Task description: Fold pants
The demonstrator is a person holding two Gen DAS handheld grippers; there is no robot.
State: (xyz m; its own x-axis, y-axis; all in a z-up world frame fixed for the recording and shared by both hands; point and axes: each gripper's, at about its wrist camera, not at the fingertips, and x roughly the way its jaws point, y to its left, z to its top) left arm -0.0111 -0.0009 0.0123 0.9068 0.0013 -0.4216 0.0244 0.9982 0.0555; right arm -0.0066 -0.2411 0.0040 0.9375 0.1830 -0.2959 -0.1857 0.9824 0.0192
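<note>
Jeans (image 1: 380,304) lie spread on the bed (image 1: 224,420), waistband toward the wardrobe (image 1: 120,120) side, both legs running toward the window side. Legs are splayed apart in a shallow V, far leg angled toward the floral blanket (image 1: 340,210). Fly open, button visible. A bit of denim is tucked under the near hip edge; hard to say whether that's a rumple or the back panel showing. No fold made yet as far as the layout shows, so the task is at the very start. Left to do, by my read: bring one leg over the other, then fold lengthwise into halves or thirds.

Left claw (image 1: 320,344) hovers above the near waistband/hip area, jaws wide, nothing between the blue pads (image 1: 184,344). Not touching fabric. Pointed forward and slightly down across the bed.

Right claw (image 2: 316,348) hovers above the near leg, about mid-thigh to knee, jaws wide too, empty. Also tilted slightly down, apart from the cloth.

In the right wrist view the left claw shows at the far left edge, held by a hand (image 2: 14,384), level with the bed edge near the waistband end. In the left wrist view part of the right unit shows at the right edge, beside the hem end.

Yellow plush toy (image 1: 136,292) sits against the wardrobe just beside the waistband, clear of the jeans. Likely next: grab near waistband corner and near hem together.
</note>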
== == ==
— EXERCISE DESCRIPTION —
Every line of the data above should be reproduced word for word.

— WRITTEN SOLUTION —
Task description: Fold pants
The demonstrator is a person holding two Gen DAS handheld grippers; there is no robot.
State: (xyz m; its own x-axis, y-axis; all in a z-up world frame fixed for the recording and shared by both hands; point and axes: each gripper's, at about its wrist camera, not at the fingertips, and x roughly the way its jaws point, y to its left, z to its top) left arm -0.0111 -0.0009 0.0123 0.9068 0.0013 -0.4216 0.0244 0.9982 0.0555; right arm -0.0066 -0.2411 0.0040 0.9375 0.1830 -0.2959 -0.1857 0.9824 0.0192
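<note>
Jeans (image 1: 380,304) lie spread on the bed (image 1: 224,420), waistband toward the wardrobe (image 1: 120,120) side, both legs running toward the window side. Legs are splayed apart in a shallow V, far leg angled toward the floral blanket (image 1: 340,210). Fly open, button visible. A bit of denim is tucked under the near hip edge; hard to say whether that's a rumple or the back panel showing. No fold made yet as far as the layout shows, so the task is at the very start. Left to do, by my read: bring one leg over the other, then fold lengthwise into halves or thirds.

Left claw (image 1: 320,344) hovers above the near waistband/hip area, jaws wide, nothing between the blue pads (image 1: 184,344). Not touching fabric. Pointed forward and slightly down across the bed.

Right claw (image 2: 316,348) hovers above the near leg, about mid-thigh to knee, jaws wide too, empty. Also tilted slightly down, apart from the cloth.

In the right wrist view the left claw shows at the far left edge, held by a hand (image 2: 14,384), level with the bed edge near the waistband end. In the left wrist view part of the right unit shows at the right edge, beside the hem end.

Yellow plush toy (image 1: 136,292) sits against the wardrobe just beside the waistband, clear of the jeans. Likely next: grab near waistband corner and near hem together.
</note>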

The required output has been given.